Muscular endurance routines rely on body weight and light to moderate dumbbells and barbells. The number of reps for each set will vary with the type of exercise and your goals. Standard pushups will have a high rep count. For dumbbells and barbells, rely on your own instinct and goals when choosing a weight. If your primary focus is endurance, choose a lighter weight. If you want to balance endurance work with strength training, go for a higher weight and lower reps. The decision is yours.

For endurance training, choose a nice, comfortable cadence. Up, down, up down ... as long as your form is good and steady, with no bouncing or jerking. Avoid super slow movements since you aren't training yourself to move in slow motion. But don't move so fast that you develop bad form.

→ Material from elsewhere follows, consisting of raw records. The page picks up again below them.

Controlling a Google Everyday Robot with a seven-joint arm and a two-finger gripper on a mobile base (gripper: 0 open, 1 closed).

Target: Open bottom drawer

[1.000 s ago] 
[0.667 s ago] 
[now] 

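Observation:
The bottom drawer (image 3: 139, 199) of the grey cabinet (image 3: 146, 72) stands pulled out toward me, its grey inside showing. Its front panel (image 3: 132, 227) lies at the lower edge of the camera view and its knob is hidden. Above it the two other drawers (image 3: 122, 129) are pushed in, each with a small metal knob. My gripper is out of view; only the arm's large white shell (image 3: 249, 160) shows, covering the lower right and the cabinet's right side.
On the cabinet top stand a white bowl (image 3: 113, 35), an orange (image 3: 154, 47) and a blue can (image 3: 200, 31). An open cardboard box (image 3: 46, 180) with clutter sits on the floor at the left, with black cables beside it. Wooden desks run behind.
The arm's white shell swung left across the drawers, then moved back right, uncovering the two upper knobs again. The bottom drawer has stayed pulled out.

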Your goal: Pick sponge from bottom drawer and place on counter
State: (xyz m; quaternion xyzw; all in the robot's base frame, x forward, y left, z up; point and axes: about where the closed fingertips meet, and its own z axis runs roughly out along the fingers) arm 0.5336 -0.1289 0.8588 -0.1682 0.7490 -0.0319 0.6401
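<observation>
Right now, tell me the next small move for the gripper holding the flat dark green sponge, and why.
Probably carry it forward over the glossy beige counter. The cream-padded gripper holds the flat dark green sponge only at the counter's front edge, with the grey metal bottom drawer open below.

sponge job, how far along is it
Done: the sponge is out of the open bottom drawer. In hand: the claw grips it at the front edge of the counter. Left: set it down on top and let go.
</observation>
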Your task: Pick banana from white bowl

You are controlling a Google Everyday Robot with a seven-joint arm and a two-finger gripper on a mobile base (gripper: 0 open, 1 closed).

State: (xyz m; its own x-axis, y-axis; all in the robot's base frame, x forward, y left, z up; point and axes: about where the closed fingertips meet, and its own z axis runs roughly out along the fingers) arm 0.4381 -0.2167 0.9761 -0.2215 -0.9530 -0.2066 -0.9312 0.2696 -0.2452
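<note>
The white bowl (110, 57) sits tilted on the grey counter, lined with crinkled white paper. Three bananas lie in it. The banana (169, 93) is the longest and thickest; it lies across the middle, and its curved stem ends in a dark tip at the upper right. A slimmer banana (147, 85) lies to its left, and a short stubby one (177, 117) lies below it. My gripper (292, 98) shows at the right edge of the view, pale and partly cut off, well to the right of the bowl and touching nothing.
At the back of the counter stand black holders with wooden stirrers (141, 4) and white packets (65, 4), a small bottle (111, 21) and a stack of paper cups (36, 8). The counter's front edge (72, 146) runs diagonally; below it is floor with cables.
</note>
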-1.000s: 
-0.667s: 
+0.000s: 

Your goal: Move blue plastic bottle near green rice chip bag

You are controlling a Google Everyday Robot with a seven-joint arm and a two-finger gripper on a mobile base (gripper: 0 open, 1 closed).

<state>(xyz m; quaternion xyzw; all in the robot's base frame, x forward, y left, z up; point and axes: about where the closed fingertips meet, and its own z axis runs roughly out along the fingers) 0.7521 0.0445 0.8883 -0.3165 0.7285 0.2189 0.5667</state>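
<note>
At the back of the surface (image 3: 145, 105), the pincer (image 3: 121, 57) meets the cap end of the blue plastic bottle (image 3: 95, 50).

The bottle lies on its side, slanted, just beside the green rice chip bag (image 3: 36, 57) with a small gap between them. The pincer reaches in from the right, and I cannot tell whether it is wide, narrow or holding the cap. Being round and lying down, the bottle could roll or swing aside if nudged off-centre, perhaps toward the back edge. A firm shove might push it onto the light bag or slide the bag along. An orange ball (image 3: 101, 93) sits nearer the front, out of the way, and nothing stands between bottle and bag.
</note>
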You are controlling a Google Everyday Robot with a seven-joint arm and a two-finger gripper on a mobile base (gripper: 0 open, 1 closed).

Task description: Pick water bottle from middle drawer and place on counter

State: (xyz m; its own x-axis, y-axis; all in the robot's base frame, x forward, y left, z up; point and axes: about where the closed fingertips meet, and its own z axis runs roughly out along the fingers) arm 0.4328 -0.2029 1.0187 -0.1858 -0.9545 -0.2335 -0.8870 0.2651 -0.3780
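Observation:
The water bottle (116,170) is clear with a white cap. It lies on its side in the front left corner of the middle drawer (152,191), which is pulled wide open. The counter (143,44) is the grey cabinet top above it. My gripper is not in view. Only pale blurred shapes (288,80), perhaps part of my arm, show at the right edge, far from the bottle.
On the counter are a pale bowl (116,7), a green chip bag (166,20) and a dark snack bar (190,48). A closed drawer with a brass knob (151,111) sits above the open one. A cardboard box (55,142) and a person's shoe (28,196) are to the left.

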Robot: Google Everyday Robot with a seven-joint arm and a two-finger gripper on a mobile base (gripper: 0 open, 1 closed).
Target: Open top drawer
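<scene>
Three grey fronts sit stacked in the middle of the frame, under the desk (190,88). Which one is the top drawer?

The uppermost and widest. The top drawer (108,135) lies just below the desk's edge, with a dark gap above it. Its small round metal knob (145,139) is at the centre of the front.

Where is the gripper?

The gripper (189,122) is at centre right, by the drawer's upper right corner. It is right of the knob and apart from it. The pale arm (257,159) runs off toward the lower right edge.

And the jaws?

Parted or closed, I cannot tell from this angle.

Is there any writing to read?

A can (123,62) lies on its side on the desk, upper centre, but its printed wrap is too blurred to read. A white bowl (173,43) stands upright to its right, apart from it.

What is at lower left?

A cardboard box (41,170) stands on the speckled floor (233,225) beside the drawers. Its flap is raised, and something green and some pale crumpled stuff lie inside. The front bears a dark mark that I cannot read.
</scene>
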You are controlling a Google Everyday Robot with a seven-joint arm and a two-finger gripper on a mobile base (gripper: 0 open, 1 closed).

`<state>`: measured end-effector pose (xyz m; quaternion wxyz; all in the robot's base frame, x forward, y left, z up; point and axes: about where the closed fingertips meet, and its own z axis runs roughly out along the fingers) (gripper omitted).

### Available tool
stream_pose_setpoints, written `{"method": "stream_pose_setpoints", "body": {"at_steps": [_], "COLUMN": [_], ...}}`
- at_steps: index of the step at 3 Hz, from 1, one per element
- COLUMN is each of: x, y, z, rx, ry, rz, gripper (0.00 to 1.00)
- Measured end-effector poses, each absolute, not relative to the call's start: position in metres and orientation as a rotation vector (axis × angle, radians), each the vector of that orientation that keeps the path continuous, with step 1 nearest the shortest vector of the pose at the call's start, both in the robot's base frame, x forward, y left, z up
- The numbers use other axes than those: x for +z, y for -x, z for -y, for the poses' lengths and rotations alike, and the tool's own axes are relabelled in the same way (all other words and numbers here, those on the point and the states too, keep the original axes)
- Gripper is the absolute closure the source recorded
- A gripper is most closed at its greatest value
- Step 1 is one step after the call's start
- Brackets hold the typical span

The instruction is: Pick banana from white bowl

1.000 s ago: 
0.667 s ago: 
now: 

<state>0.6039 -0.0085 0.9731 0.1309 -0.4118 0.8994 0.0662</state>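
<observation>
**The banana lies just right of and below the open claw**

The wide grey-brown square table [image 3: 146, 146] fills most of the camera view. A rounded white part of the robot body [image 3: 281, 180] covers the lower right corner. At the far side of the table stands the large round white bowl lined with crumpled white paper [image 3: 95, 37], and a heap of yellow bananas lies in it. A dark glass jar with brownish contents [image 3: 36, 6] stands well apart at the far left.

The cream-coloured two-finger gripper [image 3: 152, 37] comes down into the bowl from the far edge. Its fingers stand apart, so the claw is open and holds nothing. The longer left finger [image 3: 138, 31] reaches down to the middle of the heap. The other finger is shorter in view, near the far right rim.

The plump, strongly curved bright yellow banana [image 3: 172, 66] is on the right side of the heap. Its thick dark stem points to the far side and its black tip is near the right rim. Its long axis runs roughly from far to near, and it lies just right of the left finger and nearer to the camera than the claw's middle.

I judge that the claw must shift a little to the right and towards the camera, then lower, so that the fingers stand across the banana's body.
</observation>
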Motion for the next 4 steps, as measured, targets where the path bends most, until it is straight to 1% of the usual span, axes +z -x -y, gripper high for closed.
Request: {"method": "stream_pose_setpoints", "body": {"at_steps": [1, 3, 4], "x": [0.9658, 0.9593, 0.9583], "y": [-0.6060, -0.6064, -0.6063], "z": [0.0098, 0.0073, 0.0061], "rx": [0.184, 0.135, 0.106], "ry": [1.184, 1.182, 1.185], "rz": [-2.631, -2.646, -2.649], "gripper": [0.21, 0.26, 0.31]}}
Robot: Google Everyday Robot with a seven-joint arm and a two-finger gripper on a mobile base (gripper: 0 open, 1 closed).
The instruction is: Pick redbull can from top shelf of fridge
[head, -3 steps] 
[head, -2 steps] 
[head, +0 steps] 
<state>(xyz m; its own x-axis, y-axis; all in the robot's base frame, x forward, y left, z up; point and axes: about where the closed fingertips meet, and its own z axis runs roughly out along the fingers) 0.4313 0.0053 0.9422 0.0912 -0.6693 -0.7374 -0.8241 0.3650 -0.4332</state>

For strength training, however, perform slow eccentric movements, taking about four seconds to lower the weight.

When doing muscular endurance training, you want to lift to failure. For heavy duty strength training, lifting to failure could easily result in bad form and serious injury. But doing pushups and pullups to failure will not injure you. Muscular endurance training to failure makes you better, stronger, and more perseverant.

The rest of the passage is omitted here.